### BRIEF
Write the listing below out again exactly, though only as far as the line with "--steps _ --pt", which is included.
-- Opening Marker --
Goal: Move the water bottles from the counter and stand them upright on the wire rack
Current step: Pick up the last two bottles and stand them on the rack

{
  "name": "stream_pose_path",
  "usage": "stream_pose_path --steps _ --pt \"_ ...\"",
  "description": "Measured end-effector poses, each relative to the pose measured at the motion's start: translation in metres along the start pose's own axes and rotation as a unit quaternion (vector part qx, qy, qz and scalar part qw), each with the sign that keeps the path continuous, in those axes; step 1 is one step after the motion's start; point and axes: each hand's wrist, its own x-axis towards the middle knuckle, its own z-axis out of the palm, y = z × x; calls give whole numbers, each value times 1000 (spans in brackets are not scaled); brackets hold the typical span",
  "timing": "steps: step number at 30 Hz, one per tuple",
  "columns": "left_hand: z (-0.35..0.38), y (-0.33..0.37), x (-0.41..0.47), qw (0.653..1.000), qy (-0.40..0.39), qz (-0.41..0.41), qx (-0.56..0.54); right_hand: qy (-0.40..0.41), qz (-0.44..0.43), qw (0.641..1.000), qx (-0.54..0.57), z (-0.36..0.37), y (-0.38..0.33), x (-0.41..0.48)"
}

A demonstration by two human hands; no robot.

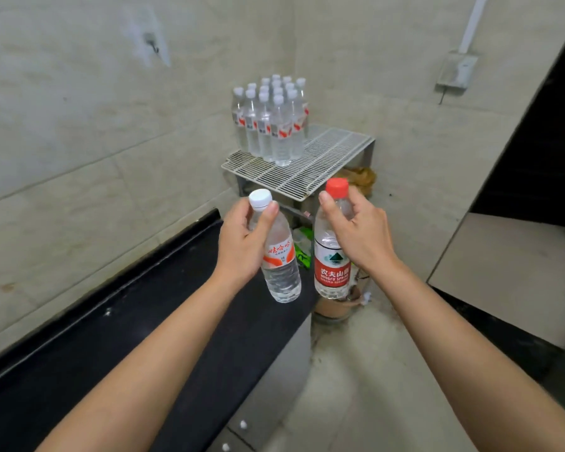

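Note:
My left hand [242, 243] grips a clear white-capped bottle [279, 269] by its neck and holds it in the air. In my right hand [359, 236] hangs a red-capped bottle [331, 272] with a red label, gripped just under the cap. Both bottles are roughly upright, side by side, above the far end of the black counter [144, 337]. Beyond them stands the white wire rack [323, 158] in the corner. A cluster of several white-capped bottles [271, 122] stands upright on its back left part.
Tiled walls enclose the corner on the left and behind the rack. A brown bag [359, 179] and a green item [304, 236] lie under the rack. A pot-like container [333, 308] sits on the floor. A dark panel [535, 141] rises at right.

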Motion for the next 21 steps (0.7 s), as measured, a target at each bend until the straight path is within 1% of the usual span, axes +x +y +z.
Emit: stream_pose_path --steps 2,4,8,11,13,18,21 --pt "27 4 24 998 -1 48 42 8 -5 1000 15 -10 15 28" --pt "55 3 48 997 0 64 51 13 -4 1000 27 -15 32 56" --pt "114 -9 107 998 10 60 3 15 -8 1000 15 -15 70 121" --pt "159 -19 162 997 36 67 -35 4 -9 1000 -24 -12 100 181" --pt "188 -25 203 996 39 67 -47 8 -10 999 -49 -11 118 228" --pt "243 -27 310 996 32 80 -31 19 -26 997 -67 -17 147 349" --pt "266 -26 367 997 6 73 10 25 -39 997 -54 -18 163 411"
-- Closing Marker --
### RESULT
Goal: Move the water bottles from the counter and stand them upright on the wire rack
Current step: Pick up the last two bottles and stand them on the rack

{
  "name": "stream_pose_path",
  "usage": "stream_pose_path --steps _ --pt \"_ ...\"",

That's the answer, with nothing more to add.